Homesickness is an endless wisp of longing

Mondo Culture Updated on 2024-01-30

The golden autumn is cool, the whole world celebrates, and the osmanthus is fragrant.

On the National Day of 2023, when I returned to the old house again, tears had climbed out of my eyes, and the old jujube tree at the door was still luxuriant, but after the vicissitudes of the years, the jujube tree watched over the village, witnessed the coming and going of people, witnessed the growth of a generation, and watched the wanderer leave his hometown countless times. The autumn wind is bleak and the leaves are yellow, the naughty boy who steals the jujube has two sideburns, and he stays alone in front of the door to guard the fruit, and no one tastes the red dates everywhere.

When I saw the old house I lived in 30 years ago, my face was full of melancholy. The furnishings in the house are still the same as in my mind, but the cobwebs crawl all over the beams. The old table was also standing in the empty space in the corner, dust fell all over the bed I slept on, and the memories of my youth were plastered all over the earthen wall, but there was no glory of the past. I remember reading hard under a kerosene lamp;I still remember my father's raised slap;I still remember the hustle and bustle on the way to school when I was a childI still remember the noodle soup my mother made.

Walking on the country road, things are not people and buildings are empty, caressing the broken earthen walls, feeling the vicissitudes of the years. The original lively scene is gone;I don't see Xiaofang, my childhood sweetheart, who married far away;There is no longer a bowl to eat and nag together;I don't see the amiable neighbor's aunt.

Sitting on the familiar locust tree behind the house, looking at the place where I used to play in my childhood, looking for the taste of memory. What used to be the liveliest place is now desolate everywhere. When I close my eyes and think about it, when I was a kid, I really wanted to sit all day in this place, and I wanted to fill my inner melancholy.

On the road in the village, there are many unfamiliar faces, and I don't know when they got married. Children who run and play don't know where they live. I greeted the old people walking by, but they looked at me strangely and asked me who I wasWhy didn't I have an impression, but when I said the name of my family, the old man suddenly became enlightened.

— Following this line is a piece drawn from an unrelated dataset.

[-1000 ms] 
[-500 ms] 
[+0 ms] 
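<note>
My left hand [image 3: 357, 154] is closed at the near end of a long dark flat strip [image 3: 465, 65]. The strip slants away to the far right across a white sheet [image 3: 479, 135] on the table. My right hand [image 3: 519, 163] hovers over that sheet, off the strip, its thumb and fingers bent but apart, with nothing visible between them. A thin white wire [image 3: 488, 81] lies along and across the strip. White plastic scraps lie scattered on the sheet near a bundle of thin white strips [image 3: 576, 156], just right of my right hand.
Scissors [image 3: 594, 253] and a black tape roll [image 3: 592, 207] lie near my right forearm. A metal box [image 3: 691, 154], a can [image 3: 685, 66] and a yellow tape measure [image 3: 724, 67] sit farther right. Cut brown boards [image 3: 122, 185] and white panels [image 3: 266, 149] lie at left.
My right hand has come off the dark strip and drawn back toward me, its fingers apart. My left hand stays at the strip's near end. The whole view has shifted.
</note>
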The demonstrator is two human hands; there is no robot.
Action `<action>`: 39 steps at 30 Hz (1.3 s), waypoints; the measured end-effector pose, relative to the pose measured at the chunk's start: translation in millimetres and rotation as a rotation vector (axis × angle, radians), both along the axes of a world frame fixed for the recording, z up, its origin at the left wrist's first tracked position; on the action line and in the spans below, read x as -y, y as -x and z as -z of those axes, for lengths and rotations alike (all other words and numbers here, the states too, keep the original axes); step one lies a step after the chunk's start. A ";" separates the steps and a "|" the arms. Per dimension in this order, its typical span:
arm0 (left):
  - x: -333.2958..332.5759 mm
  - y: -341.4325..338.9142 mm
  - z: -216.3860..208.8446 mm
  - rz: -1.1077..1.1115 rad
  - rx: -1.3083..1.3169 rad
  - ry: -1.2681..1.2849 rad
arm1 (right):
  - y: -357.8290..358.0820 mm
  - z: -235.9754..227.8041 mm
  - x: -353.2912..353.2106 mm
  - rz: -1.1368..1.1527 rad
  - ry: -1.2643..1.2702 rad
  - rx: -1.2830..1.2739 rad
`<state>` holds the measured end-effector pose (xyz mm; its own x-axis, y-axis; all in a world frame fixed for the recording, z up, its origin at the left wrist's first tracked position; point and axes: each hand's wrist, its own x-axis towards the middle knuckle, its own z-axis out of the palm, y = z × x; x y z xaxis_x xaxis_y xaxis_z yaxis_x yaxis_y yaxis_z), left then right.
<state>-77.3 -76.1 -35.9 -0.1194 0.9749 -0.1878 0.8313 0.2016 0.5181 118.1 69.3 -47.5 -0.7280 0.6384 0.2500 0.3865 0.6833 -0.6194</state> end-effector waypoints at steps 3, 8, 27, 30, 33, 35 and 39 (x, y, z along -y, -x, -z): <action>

I walked through the alleys where too many pasts had been sealed, looking for my childhood thoughts, only to find that it had already changed. The dog's tail grass on the side of the road is still growing wildly, but the friends I play with are already in a foreign country, and they also once had dreams, but they were finally bent by reality.

Once in the pond of the village, lotus flowers were fragrant. When I was a teenager, my friends used to take a bath, catch fish, catch shrimp, and do laundry. Today, the pond has been filled with all kinds of waste, and there is a garbage bin next to it.

The autumn wind blew on his face, causing a trace of melancholy. The left-behind elderly people were looking at the door, and some were still busy farming. Time has stumbled, is this where we are now?

The barren grass has flooded the people who come and go, and the old houses are still strong in the sunset. An indescribable thought made me faintly sad, obviously I was the son of this village, but you asked me where I came from.

The hometown is the fragrance of acacia flowers in spring, the sound of frogs and cicadas in summer, the yellow rice flowers in autumn, and the snow and frost in winter. Hometown is a place where young people want to desperately escape, and it is a place where old people want to go back but can't go back. The hometown is the sound of poplar leaves and the strong fragrance of peach blossoms.

Some say it's poetry and distance, others say it's backwood.

But in my eyes, this is the antidote to a tired life, a place where people feel at ease.